Tanto che Berlusconi parla già di riduzione della criminalità. Non fa numeri, ovviamente, visto che i dati ufficiali e scaricabili dal sito del ministero dell'interno, parlano di criminalità in diminuzione da diversi anni a questa parte. Dati alla mano, non troverebbe giustificazione alcuna a mandare l'esercito a pattugliare le città, da fare somigliare le strade italiane a quelle del Cile di Pinochet.

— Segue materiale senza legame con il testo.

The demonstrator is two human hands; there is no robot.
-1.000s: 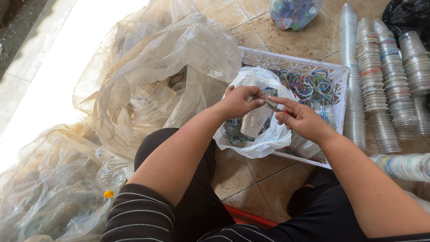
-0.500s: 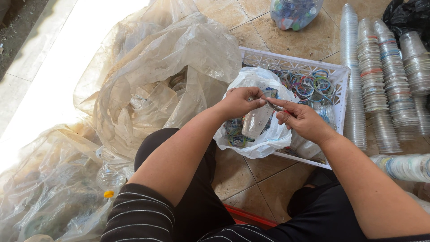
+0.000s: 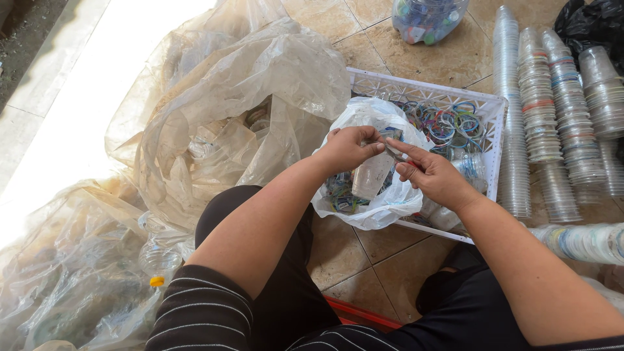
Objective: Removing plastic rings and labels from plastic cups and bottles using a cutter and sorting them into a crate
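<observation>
in the middle of the frame the left hand (image 3: 348, 148) grips a clear cup (image 3: 372, 177), hanging straight down. the right hand (image 3: 434, 177) pinches its rim from the right.

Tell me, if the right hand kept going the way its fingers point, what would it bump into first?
The right hand points up and left, toward the left hand. It would probably first meet the left hand's fingertips, at the top of the clear plastic cup. Depth is hard to judge.
</observation>
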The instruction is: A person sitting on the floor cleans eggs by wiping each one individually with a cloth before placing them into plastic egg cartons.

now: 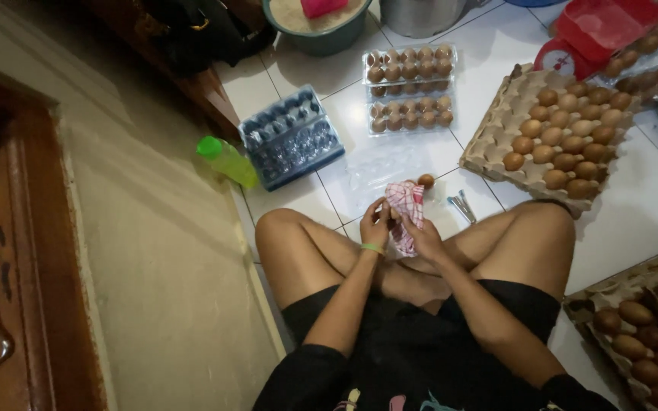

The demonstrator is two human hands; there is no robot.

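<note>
- Egg (391, 215), brown and mostly hidden, sits between both hands just above the crossed legs, near the centre of the head view; a red-and-white checked cloth (406, 204) is wrapped partly round it.
- Left hand (375, 223), with a green band at the wrist, has its fingers curled together around the egg and the cloth's edge; how firmly it presses cannot be told.
- Right hand (423, 238) has its fingers closed on the lower part of the cloth, at about 4 o'clock from the egg.
- To wipe well, in my judgement, the shell wants a light cradle in one hand while the cloth does the rubbing, with pressure spread over the pads and not the fingertips, and the work kept low over the lap.
- A single loose egg (426, 180) lies on the white tiled floor (649, 213) at 1 o'clock from the hands, near enough to be knocked by a knee or the cloth.
- A small metal tool (462, 205), perhaps tongs or a clip, lies at 2 o'clock.
- A cardboard tray of brown eggs (554, 129) stands at 2 o'clock farther off; another cardboard tray (641, 335) sits at 4 o'clock beside the right knee.
- Two filled clear egg cartons (410, 87) lie at 12 o'clock, a stack of empty clear cartons (291, 137) at 11 o'clock, and a green bottle (228, 160) lies on its side at 10 o'clock.
- A red kitchen scale (588, 38) stands far off at 1 o'clock.
</note>
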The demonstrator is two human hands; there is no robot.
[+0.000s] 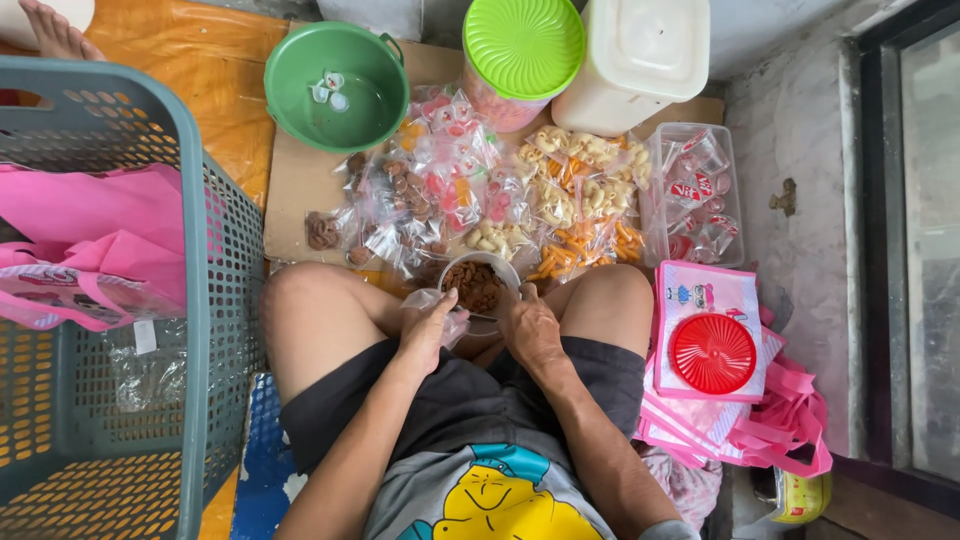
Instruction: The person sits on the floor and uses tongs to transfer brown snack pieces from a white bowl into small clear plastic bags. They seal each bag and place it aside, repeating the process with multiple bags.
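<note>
Item: snack bagging, seated on floor. L hand (428, 328) pinches a small clear plastic bag (436, 305) by its mouth, fingers closed on the film, just beside the bowl rim. R hand (530, 328) closed round the near rim of a small clear bowl of brown round snacks (476, 284), which sits between the knees, directly ahead of both hands; what else the R fingers grip, cannot tell. Beyond the hands: heap of filled clear snack packets, brown, pink, yellow, orange (490, 200); green plastic basin (336, 86) farther, to the L; red round lid (712, 352) on a pink box, to the R. Handling note (judgement): keep bag mouth wide and close to rim, tip small portions, steady bowl w/ R hand to avoid spill onto lap.
</note>
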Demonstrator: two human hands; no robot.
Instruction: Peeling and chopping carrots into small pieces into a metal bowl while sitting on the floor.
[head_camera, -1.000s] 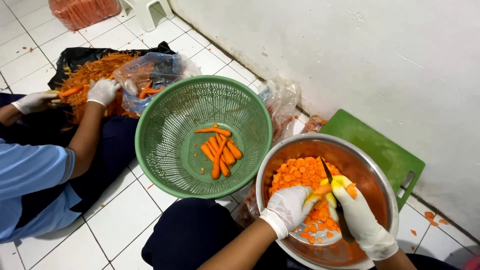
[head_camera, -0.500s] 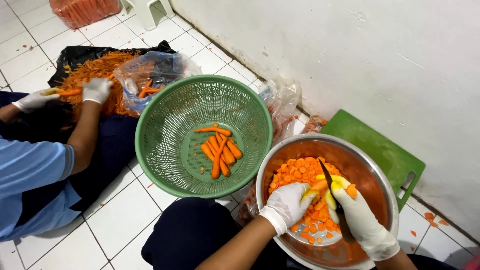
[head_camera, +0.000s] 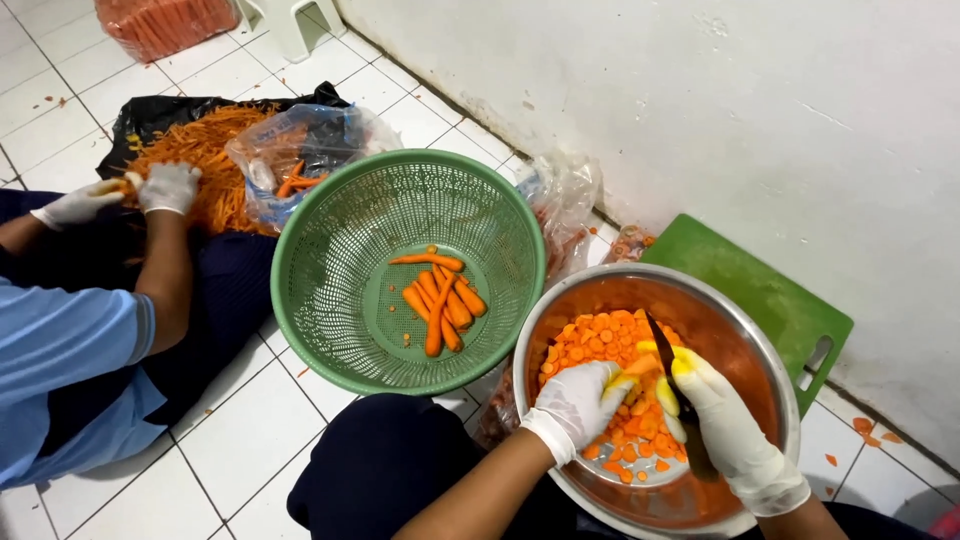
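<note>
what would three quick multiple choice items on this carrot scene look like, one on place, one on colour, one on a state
1. Where do the whole peeled carrots lie?
A. in the green basket
B. on the green cutting board
C. on the white stool

2. What colour are the gloves on the left hand and right hand?
A. blue
B. white
C. black

3. What state are the carrots in the metal bowl in?
A. whole
B. grated
C. cut into round slices

Key: 1 A, they sit on the basket's floor. 2 B, both gloves are white with yellowish fingertips. 3 C, orange discs pile under the knife.
</note>
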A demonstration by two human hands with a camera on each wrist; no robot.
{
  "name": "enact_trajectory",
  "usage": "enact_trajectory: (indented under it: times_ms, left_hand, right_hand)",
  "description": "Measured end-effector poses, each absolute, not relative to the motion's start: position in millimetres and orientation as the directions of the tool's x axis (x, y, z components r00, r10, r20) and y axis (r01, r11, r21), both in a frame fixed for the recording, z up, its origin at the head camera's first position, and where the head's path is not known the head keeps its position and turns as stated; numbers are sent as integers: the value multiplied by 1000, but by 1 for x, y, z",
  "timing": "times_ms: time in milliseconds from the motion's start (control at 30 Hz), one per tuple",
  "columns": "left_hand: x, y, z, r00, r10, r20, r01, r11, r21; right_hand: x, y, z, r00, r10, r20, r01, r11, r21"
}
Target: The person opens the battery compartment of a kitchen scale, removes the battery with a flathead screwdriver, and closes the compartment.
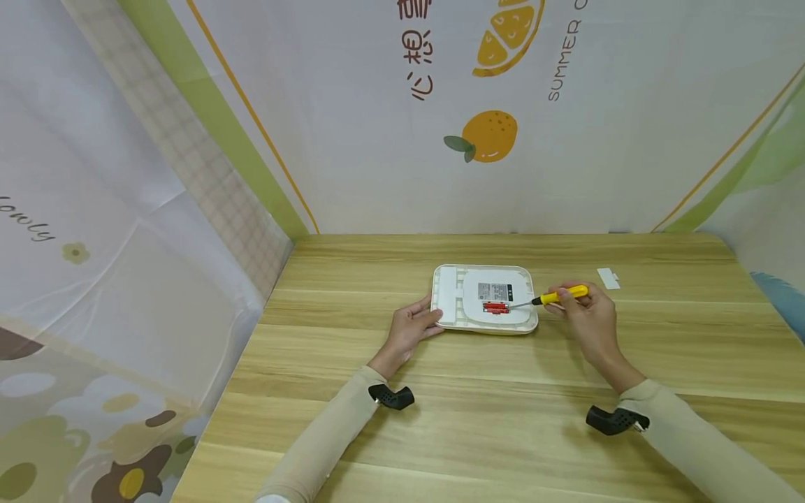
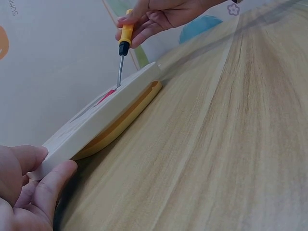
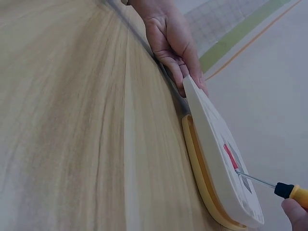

Mi chiedo se nella pratica ed al di là della pura propaganda, con l'esercito nelle strade, un operaio si senta più sicuro nel salire su un ponteggio. Se un mamma si senta più tranquilla, sapendo che il proprio figlio lavora in nero in un cantiere edile senza tutele, ma con i parà davanti alle ambasciate. Chissà se i lavoratori si sentono maggiormente garantiti dall'erosione del potere d'acquisto del loro salario, ora che uomini in divisa pattugliano le strade.

I problemi, quelli veri e reali, non si risolvono con uomini in mimetica per le strade, che tra l'altro non sono addestrati per quegli scopi. Tanto per fare un esempio, l'utilizzo dell'esercito ha forse risolto il problema rifiuti in Campania? No. Però l'effetto annuncio è passato, in Campania per i rifiuti, come in tutta Italia ora. E l'annuncio è: "Da oggi non si scherza più!". Da oggi, le decisioni prese dal governo e le sue intenzioni, saranno fatte rispettare anche con l'uso della forza di un'esercito nelle strade. Che oggi è composto da 3000 soldati, ma domani, semplicemente apponendo una firma in calce ad un decreto, potrà essere un numero molto maggiore. L'importante è il rispetto delle decisioni prese dalle autorità. Un rispetto che deve essere fatto di ubbibienza silenziosa, come già aveva ricordato Berlusconi in occasione della conferenza stampa a seguito del primo consiglio dei ministri a Napoli. E guai a chi protesta.
Non so voi, ma io non mi sento affatto tranquillo.